DIRECTIONS FOR THIS TASK = Word for word, copy the listing below and leave out its images.

DATA SHOWN =
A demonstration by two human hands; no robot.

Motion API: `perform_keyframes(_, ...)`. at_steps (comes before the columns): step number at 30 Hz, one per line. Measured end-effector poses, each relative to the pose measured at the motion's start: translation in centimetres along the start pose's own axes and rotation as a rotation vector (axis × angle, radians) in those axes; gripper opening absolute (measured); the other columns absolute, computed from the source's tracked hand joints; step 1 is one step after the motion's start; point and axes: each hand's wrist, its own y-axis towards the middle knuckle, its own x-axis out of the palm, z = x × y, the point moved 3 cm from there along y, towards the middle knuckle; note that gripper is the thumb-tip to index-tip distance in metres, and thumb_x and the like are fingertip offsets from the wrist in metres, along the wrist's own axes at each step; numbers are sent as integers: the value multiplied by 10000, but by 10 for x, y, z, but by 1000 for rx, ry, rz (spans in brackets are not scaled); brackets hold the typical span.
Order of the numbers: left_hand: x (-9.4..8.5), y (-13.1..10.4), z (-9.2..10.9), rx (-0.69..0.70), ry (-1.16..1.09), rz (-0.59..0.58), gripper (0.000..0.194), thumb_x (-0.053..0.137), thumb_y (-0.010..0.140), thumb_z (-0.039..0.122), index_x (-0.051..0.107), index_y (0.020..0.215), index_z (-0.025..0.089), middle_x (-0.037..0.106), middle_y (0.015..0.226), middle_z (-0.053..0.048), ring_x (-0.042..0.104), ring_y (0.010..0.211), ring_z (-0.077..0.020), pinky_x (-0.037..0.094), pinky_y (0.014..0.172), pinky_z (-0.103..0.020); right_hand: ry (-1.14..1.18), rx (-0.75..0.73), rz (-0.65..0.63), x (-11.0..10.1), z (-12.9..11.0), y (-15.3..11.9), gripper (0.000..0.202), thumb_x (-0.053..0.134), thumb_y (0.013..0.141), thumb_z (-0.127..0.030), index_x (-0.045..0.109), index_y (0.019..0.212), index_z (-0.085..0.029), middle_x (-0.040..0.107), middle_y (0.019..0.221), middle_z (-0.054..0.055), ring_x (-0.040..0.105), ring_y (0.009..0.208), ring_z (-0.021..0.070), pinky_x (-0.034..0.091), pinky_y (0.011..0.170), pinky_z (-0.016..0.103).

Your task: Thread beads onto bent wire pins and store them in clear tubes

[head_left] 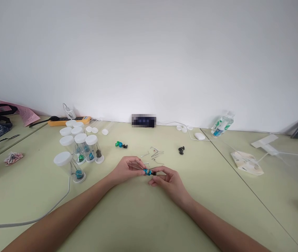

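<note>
Before me, a small shiny blue-and-black piece (147, 172) is held between both hands just over the table. My left hand (127, 171) is closed at its blue end, with thin metal wires (135, 166) running along the fingers. My right hand (171, 181) pinches the black end between thumb and fingers. Beyond the hands lie several loose bent metal rods (155, 153). A similar green, blue and black piece (121, 144) rests to the left of them, and a little cluster of black parts (181, 150) to the right.
On the left stand several clear tubes with white caps (62, 159), small coloured pieces inside. Behind them are a yellow power strip (69, 120) and more tubes lying down (105, 131). A dark pixelated device (143, 121) leans on the wall; a bottle (222, 125) is at right.
</note>
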Motion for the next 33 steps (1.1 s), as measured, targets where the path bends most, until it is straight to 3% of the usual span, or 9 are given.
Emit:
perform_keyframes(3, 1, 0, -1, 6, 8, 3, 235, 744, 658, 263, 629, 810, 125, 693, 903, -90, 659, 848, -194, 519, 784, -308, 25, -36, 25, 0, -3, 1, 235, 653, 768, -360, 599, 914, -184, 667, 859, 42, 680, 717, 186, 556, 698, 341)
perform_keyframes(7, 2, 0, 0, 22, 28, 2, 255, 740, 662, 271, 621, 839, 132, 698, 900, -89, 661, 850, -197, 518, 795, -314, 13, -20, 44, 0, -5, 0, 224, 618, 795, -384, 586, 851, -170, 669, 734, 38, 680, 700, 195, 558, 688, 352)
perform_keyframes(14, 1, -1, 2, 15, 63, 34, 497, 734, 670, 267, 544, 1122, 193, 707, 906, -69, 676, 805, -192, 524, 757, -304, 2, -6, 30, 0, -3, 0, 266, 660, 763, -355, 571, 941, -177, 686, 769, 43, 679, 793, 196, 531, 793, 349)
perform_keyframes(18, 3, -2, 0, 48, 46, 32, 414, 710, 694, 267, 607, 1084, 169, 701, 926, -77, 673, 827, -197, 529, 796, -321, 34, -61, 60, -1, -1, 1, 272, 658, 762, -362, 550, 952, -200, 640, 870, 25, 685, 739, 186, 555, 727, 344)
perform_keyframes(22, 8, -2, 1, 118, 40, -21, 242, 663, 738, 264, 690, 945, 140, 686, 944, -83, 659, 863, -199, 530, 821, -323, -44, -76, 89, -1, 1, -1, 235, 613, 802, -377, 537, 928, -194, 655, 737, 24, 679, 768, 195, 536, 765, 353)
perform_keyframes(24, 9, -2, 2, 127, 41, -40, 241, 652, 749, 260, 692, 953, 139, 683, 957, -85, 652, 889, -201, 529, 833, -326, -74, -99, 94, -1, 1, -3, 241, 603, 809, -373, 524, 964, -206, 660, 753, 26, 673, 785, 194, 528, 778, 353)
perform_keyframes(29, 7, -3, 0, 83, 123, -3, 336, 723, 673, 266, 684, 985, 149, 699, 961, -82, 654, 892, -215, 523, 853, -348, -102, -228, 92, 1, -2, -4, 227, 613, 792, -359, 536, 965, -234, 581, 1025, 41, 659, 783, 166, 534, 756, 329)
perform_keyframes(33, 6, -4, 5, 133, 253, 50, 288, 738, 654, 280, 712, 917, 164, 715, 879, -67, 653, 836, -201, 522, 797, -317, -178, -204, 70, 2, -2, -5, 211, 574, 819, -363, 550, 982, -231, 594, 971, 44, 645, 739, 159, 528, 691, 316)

REPLY =
A demonstration by two human hands; no robot.

Motion API: `perform_keyframes(_, ...)`. at_steps (comes before the columns): step number at 30 Hz, one per line. Measured end-effector poses, each relative to the pose measured at the motion's start: translation in centimetres along the start pose's own axes and rotation as a rotation vector (axis × angle, radians) in those axes; gripper opening absolute (measured); the other columns absolute, computed from the source's tracked hand joints; step 1 is one step after the motion's start; point and axes: each hand's wrist, its own y-axis towards the middle knuckle, its own x-axis out of the palm, z = x × y, the point moved 3 cm from there along y, towards the middle knuckle; note that gripper is the thumb-tip to index-tip distance in metres, and thumb_x and the like are fingertip offsets from the wrist in metres, along the wrist's own axes at each step; numbers are sent as integers: the value multiplied by 10000, but by 10 for x, y, z, but by 1000 for rx, ry, rz (spans in brackets are not scaled); brackets hold the typical span.
Order of the numbers: left_hand: x (-9.4..8.5), y (-13.1..10.4), z (-9.2..10.9), rx (-0.69..0.70), ry (-1.16..1.09), rz (-0.59..0.58), gripper (0.000..0.194), thumb_x (-0.053..0.137), thumb_y (-0.010..0.140), thumb_z (-0.039..0.122), index_x (-0.051..0.107), index_y (0.020..0.215), index_z (-0.025..0.089), middle_x (-0.037..0.106), middle_y (0.015..0.226), middle_z (-0.053..0.048), ring_x (-0.042..0.104), ring_y (0.010..0.211), ring_z (-0.077..0.020), pinky_x (-0.037..0.094), pinky_y (0.014..0.172), pinky_z (-0.103..0.020); right_hand: ry (-1.14..1.18), rx (-0.75..0.73), rz (-0.65..0.63), x (-11.0..10.1), z (-12.9..11.0), y (-15.3..11.9), gripper (0.000..0.202), thumb_x (-0.053..0.134), thumb_y (0.013..0.141), thumb_z (-0.127..0.030), index_x (-0.045..0.109), index_y (0.019..0.212), index_z (-0.085..0.029), middle_x (-0.040..0.107), middle_y (0.019..0.221), middle_z (-0.054..0.055), ring_x (-0.040..0.105), ring_y (0.009..0.208), ring_z (-0.021..0.070), pinky_x (-0.034..0.091), pinky_y (0.011..0.170), pinky_z (-0.016..0.103).

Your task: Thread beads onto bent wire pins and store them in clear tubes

[head_left] 

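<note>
Before me, a small shiny blue-and-black piece (147, 172) is held between both hands just over the table. My left hand (127, 171) is closed at its blue end, with thin metal wires (135, 166) running along the fingers. My right hand (171, 181) pinches the black end between thumb and fingers. Beyond the hands lie several loose bent metal rods (155, 153). A similar green, blue and black piece (121, 144) rests to the left of them, and a little cluster of black parts (181, 150) to the right.
On the left stand several clear tubes with white caps (62, 159), small coloured pieces inside. Behind them are a yellow power strip (69, 120) and more tubes lying down (105, 131). A dark pixelated device (143, 121) leans on the wall; a bottle (222, 125) is at right.
</note>
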Motion for the next 33 steps (1.1 s), as measured, targets where the path bends most, until it is straight to 3% of the usual span, or 9 are given.
Emit:
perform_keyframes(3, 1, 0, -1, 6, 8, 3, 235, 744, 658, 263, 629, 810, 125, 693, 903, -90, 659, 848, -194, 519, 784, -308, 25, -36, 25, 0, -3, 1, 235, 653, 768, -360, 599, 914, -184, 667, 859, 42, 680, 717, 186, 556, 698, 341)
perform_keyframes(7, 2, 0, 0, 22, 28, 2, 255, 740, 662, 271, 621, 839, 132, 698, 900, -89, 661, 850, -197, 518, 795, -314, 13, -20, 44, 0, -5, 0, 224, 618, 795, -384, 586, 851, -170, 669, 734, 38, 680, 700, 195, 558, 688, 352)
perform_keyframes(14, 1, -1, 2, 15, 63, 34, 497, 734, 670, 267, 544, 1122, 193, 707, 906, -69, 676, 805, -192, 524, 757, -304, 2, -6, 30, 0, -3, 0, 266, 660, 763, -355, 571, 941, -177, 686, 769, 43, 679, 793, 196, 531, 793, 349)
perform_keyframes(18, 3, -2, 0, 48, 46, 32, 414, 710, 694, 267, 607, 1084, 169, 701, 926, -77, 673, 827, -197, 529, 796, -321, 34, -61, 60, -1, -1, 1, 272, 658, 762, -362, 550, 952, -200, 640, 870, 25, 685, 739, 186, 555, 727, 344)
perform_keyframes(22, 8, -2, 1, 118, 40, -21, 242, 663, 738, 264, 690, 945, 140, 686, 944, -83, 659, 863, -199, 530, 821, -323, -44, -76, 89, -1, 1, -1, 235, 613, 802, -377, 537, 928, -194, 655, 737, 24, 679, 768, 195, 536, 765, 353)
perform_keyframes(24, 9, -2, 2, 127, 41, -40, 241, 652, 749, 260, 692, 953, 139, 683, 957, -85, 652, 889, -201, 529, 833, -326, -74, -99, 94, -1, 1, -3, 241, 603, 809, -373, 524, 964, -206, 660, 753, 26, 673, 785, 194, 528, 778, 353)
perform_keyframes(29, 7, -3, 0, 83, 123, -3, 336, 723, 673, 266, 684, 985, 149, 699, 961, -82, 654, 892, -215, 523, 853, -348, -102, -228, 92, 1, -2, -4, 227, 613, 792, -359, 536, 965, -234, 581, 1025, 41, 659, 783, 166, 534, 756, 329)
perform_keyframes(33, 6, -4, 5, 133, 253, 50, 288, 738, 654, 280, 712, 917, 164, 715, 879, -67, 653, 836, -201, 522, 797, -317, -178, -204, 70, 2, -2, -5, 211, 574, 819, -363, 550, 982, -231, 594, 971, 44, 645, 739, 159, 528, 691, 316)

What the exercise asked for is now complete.